Nesse aspecto, uma das grandes novidades da Lei nº 14.133/2021 está prevista em sua Seção II, que trata das modalidades de licitação. Isso porque, em seu artigo 28, inciso V, a Nova Lei de Licitações e Contratos Administrativos trouxe a previsão de uma nova modalidade de licitação: o Diálogo Competitivo.
Além de manter outras quatro modalidades licitatórias que já estavam previstas na Lei nº 8.666/93 e na Lei nº 10.520/2002, isto é, a Concorrência, o Concurso, o Leilão e o Pregão, e de extinguir as modalidades da Tomada de Preço e do Convite, a Nova Lei de Licitações, em muito inspirada no Direito da União Europeia, apresenta ao direito brasileiro o Diálogo Competitivo como uma nova modalidade licitatória.

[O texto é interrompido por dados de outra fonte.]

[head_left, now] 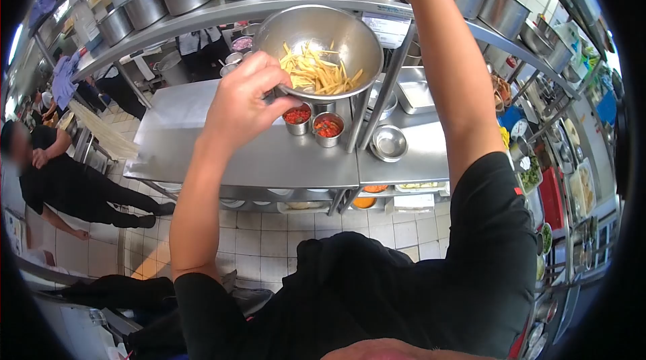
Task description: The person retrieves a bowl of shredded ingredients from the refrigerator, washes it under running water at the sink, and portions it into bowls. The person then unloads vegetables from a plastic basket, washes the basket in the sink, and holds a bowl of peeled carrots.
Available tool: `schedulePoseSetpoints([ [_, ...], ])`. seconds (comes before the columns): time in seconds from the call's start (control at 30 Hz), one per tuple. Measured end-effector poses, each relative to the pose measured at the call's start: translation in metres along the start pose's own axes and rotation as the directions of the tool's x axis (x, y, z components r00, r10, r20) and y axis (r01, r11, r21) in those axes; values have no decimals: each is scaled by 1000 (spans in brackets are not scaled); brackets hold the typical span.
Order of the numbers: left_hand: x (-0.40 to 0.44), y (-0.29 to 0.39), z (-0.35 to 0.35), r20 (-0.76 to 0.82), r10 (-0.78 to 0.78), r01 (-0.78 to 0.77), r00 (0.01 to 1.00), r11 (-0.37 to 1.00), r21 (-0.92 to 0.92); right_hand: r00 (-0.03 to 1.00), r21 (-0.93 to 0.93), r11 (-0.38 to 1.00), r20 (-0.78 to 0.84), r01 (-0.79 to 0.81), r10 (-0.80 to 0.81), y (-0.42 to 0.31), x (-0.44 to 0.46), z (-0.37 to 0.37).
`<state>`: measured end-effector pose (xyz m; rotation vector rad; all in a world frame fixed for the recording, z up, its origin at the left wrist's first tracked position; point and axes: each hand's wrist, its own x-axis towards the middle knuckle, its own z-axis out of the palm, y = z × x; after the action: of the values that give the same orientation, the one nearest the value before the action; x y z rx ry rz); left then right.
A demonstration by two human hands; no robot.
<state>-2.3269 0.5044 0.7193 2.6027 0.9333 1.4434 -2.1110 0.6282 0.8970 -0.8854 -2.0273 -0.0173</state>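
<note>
One hand in view: left hand (245,94) clamped on the near rim of a steel bowl (367,44), thumb outside, bowl tilted above the counter (262,161). Pale yellow strips (316,76) inside. Right arm (454,57) reaches up past the shelf (219,13) (right hand out of frame, grip unknown). Below: two small pots (329,141), chopped red contents.
</note>
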Motion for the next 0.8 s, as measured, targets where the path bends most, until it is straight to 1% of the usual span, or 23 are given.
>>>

Historicamente, esta nova modalidade de licitação surgiu no Direito europeu por meio do artigo 29 da Diretiva nº 2004/18/EU, do Parlamento Europeu e do Conselho, de 31 de março de 2004, hoje substituída pela Diretiva nº 2014/24/EU. Sua previsão veio como uma forma de dar legitimidade a uma postura que constantemente era adotada pelos países membros do bloco europeu, isto é, a busca por procedimentos licitatórios mais caracterizados pelo diálogo, pelo consenso e pela negociação.[1]ARROWSMITH, Sue; TREUMER, Sten. Competitive Dialogue in EU Procurement. Cambrige: Cambrige University Press, 2012, p. 21-26.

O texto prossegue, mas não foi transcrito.